• **ACTIVITY**: Your task is to copy each line of the records that includes the string "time".

• **GIVEN RECORDS**:

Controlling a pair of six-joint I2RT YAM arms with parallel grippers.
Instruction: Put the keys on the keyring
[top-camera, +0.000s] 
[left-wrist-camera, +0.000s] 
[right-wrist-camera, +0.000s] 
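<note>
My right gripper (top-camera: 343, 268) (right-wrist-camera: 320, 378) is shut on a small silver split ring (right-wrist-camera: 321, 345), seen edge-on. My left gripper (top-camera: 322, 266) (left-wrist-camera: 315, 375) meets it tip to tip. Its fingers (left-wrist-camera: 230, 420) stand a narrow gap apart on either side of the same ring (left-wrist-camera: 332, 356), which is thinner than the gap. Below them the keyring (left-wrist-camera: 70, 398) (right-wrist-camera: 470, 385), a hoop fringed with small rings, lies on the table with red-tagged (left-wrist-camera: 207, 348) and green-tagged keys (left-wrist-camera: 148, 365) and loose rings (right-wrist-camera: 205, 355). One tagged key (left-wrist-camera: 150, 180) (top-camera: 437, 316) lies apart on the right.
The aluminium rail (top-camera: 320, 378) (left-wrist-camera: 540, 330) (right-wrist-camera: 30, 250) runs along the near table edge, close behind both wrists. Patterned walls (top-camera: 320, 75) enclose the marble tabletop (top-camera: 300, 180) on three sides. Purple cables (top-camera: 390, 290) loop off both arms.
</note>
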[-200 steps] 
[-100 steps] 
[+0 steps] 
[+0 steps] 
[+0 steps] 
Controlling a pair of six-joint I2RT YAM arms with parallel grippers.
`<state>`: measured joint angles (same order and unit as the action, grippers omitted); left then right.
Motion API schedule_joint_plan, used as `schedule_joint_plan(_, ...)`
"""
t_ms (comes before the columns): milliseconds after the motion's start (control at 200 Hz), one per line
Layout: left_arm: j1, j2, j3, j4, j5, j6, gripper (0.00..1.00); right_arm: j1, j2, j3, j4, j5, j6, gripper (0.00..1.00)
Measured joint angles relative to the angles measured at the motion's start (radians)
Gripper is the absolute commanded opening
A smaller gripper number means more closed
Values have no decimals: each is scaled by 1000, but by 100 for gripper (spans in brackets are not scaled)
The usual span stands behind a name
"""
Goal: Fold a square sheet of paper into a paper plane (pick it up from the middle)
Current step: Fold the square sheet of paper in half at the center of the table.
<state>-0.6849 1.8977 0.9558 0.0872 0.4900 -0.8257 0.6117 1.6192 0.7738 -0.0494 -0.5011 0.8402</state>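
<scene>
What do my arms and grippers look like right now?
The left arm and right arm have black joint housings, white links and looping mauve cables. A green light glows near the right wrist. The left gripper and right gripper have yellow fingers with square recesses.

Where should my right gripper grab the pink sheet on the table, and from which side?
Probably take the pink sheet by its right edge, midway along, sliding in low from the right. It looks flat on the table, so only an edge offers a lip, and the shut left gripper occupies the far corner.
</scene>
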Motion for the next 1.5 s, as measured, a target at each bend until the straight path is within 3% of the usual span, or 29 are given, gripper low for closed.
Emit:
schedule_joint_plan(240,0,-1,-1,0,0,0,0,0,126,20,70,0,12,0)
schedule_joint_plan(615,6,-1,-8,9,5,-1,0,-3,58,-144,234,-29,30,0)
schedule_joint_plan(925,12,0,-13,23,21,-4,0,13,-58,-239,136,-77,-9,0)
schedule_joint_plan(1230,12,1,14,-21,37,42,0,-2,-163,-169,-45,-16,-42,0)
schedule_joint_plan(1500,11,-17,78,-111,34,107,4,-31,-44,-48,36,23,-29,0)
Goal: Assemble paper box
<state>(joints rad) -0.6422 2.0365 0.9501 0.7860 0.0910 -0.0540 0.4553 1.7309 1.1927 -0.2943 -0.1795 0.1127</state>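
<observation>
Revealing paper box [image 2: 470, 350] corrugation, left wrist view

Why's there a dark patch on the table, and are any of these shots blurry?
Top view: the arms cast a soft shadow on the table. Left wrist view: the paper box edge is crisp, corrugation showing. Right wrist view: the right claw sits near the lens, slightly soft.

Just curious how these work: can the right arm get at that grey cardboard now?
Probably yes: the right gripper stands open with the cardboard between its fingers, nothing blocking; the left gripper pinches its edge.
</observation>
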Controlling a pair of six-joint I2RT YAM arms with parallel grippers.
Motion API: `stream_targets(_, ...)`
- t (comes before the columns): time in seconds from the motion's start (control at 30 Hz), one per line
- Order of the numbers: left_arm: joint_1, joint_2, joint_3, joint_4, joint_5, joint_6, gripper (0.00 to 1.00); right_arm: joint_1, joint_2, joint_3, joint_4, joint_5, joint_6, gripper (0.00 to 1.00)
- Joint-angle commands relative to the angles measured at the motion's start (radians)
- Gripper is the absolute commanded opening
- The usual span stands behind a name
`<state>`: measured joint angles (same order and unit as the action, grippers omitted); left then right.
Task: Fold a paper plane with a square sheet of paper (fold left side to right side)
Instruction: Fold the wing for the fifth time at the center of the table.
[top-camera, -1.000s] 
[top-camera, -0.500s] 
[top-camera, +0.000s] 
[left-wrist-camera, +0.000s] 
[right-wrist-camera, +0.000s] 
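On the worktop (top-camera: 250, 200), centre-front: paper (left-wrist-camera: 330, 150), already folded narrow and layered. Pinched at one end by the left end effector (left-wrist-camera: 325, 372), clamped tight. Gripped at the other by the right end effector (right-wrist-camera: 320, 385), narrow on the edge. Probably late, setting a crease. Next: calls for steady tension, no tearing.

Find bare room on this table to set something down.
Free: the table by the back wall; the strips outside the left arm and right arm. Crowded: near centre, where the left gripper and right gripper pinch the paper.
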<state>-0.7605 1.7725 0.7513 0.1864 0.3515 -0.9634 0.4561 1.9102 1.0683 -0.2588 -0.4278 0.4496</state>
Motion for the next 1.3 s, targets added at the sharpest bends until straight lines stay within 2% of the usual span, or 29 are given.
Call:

• **RESPONSE TO THE EXERCISE**:
- t (comes before the columns): time in seconds from the motion's start (control at 30 Hz), one per line
Instruction: Fold the wing for the fifth time at the center of the table.

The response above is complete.